Sherritt stock set a new 52-week low of $2.58 on Tuesday before closing at $2.69. As of midday Wednesday, nearly 2.8 million shares had traded — nearly three times the daily average — with the shares at $2.89.
According to a regulatory filing in March, the company had about 8,000 employees at its various operations around the world. Since then it has sold its coal business in Western Canada, which employed about 1,590, to Westmoreland Coal. It has also been building up production from its metals business, which employed 5,710 at the end of 2013.
Operationally, Pathe said Sherritt did well during the third quarter and the noted that prices for nickel, a base metal used to make stainless steel and other manufactured items, were up from last year and held steady compared with the second quarter until they began to pull back in September.
Prices for cobalt, also used in steel production, also rose in the third quarter.
The company has a diverse resource operations in several countries, including the Ambatovy nickel and cobalt mine in Madagascar and the Moa nickel and cobalt mining and refining operation in Cuba.
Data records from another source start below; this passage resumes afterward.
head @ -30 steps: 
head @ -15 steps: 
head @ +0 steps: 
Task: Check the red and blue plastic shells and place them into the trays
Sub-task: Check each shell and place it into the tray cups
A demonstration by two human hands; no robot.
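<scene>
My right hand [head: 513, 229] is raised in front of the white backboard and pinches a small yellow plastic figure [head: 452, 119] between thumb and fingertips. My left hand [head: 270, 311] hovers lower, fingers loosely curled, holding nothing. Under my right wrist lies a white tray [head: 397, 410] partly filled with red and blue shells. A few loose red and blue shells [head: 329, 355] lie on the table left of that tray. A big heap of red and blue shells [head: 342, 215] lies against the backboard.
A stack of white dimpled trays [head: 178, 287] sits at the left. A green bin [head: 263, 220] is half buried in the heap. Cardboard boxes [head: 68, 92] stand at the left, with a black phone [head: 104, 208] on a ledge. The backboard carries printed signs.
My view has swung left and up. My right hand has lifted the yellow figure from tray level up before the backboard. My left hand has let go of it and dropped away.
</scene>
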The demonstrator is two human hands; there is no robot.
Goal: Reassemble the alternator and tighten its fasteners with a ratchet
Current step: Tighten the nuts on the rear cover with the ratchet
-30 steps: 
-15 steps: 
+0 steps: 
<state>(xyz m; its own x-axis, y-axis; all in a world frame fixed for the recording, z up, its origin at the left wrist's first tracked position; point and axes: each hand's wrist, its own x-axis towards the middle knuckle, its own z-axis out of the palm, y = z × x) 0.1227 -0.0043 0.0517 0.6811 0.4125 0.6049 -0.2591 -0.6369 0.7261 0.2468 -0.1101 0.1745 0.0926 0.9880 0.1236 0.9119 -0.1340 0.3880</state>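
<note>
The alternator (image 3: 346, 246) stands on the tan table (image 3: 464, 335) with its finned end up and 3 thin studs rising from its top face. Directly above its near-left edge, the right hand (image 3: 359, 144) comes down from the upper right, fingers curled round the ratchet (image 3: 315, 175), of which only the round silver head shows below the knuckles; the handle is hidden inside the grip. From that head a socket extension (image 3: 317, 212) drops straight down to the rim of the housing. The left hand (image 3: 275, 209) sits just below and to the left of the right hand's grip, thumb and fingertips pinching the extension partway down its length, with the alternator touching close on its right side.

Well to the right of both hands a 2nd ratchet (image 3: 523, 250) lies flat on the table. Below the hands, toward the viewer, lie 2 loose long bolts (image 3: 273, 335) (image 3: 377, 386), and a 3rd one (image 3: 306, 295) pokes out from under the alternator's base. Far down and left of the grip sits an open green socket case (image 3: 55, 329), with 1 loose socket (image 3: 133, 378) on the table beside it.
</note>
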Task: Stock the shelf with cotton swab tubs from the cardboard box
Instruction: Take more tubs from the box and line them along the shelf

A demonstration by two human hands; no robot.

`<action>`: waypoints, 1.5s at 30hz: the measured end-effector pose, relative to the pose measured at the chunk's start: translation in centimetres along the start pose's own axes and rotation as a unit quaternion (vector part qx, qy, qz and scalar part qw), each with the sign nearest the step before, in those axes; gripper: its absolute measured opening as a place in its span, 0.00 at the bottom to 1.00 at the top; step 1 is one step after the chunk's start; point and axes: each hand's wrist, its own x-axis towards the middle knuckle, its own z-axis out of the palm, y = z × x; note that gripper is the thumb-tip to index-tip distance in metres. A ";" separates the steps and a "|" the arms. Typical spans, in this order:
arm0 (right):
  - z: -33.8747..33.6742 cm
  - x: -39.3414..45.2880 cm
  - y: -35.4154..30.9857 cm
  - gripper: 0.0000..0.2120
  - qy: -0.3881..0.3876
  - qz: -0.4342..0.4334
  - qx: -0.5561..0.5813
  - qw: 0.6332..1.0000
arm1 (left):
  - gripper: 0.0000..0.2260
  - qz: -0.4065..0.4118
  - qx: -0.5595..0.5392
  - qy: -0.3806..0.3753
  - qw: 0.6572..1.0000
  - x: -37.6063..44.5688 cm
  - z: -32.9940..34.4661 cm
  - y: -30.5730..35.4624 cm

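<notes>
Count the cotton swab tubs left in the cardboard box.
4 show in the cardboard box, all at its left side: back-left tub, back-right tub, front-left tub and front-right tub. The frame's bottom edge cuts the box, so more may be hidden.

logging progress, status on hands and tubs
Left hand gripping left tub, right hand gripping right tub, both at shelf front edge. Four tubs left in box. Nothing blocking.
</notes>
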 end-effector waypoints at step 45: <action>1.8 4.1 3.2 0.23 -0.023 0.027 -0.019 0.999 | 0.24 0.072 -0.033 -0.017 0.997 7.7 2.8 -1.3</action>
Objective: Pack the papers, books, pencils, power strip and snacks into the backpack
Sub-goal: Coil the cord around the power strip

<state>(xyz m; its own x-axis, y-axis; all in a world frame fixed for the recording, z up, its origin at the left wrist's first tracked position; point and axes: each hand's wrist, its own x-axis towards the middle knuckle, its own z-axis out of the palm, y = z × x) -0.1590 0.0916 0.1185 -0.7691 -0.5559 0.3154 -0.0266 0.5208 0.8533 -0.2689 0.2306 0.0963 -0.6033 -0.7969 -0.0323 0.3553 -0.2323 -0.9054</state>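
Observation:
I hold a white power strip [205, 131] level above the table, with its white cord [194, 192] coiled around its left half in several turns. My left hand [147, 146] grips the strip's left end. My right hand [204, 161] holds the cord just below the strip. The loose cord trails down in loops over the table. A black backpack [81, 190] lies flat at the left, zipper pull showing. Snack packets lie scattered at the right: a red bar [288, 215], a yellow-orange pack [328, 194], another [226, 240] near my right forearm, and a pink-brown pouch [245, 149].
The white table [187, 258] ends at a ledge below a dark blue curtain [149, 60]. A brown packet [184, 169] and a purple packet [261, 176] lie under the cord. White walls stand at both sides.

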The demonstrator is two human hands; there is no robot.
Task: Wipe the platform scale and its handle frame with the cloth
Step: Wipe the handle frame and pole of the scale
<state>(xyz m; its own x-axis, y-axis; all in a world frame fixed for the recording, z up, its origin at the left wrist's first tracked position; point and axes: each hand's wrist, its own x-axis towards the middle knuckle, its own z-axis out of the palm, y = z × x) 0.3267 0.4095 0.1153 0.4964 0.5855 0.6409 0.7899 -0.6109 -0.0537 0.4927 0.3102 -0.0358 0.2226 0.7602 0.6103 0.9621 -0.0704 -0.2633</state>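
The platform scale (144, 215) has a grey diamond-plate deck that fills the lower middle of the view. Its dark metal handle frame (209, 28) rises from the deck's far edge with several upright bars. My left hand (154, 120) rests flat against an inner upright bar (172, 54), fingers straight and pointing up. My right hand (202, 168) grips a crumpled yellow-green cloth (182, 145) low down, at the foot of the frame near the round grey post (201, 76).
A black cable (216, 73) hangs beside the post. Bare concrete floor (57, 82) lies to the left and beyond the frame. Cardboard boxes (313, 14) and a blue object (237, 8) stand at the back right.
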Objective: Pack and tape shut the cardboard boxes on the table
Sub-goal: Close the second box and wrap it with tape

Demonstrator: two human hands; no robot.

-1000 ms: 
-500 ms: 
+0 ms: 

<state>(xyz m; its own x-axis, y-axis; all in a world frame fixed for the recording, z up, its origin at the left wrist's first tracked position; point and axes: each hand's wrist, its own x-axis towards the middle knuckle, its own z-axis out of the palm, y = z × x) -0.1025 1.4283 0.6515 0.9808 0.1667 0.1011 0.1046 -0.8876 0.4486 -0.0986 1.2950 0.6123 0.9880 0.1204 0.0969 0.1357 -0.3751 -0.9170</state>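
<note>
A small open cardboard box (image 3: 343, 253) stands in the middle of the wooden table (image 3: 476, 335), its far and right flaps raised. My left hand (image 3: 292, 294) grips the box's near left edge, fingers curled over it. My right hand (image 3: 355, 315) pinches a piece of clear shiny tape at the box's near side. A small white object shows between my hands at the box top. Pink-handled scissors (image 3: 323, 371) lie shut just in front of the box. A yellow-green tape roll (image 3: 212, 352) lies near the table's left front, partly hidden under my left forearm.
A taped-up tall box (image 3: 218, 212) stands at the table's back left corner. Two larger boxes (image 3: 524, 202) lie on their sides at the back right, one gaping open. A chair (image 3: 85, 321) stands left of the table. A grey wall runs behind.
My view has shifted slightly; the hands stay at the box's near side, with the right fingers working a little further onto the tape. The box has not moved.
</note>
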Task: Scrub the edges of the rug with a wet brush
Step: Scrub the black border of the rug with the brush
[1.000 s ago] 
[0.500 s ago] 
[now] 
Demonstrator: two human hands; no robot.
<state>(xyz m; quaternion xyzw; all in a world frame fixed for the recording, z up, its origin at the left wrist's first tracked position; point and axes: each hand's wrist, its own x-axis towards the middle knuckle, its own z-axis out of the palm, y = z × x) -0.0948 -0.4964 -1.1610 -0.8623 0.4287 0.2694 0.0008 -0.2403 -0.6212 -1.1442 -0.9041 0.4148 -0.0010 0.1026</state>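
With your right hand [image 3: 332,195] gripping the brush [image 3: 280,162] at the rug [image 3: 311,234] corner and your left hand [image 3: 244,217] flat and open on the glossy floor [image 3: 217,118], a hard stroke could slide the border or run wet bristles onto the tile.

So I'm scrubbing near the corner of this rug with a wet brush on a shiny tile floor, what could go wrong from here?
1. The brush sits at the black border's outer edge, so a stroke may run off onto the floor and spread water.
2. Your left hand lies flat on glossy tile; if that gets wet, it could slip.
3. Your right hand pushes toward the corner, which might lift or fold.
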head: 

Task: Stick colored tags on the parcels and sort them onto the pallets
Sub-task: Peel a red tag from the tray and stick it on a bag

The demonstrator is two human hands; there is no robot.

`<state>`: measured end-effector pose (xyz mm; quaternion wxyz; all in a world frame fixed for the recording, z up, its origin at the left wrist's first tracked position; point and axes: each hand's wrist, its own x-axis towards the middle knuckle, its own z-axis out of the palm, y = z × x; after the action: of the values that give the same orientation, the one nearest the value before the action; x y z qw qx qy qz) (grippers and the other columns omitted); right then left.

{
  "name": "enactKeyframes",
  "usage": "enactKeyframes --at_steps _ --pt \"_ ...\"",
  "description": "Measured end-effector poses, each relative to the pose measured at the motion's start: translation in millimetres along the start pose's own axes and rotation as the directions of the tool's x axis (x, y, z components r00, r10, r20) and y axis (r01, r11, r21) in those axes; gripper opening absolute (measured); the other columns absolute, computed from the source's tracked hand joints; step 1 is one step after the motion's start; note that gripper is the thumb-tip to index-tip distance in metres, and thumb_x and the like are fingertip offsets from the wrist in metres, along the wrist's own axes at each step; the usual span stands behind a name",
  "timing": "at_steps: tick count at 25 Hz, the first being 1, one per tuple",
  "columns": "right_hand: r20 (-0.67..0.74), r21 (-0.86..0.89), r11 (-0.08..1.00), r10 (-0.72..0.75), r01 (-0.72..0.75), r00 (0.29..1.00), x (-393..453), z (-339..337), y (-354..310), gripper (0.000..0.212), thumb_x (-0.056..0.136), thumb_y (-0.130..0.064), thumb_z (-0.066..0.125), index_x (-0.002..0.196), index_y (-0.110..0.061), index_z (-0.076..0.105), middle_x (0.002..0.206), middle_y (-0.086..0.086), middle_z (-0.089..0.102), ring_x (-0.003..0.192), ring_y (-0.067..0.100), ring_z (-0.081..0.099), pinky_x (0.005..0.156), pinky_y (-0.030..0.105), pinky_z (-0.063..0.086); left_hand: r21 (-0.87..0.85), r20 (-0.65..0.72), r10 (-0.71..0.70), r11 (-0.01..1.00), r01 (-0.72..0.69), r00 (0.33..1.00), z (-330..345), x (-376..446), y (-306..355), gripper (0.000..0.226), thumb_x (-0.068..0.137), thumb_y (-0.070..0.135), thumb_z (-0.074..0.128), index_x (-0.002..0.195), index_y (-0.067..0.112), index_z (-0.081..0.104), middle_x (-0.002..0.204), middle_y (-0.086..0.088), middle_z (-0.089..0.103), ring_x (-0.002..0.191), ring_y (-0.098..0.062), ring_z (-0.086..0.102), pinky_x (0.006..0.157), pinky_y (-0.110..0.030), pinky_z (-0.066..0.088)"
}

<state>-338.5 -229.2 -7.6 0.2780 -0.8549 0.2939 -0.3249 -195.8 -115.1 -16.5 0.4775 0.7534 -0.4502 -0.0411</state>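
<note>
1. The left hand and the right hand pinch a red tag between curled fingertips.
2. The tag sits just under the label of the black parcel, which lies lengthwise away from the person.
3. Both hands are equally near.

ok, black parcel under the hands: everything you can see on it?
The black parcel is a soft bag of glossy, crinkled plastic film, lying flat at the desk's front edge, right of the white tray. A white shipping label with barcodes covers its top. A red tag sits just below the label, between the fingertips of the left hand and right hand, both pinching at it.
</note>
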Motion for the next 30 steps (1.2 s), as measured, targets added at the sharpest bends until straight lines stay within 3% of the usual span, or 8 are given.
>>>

"Moa had an outstanding quarter following the completion of activities relating to its move into a new mining area in the first quarter. Ambatovy is making steady progress and is demonstrating improved mechanical reliability," Pathe said in a statement.
However, Sherritt also revised its 2014 production targets for nickel and cobalt for both mines while reducing on Moa to $55-million from $70-million. It's keeping output from its oil and gas operations unchanged but increasing the 2014 capital spending plan to $94-million, from $73-million.
Sherritt's overall capital spending this year is now projected at $187 million, up from $181 million in the previous outlook.
The Ambatovy mining operation in Madagascar, which took years to build, has been ramping up production since achieving commercial production. As a result, Sherritt's revenue for the three months ended Sept. 30 were up 55 per cent to $302.7 million from $195.3-million a year earlier on an adjusted basis.
Sherritt said its third- quarter net loss was mainly due to $41-million of depreciation on the value of the Ambatovy joint venture, plus higher income tax expenses. It had a similar net loss of 16 cents per share from continuing operations in the second quarter of 2014.
The third quarter had no earnings from discontinued operations this year, compared with an $800,000 loss a year earlier.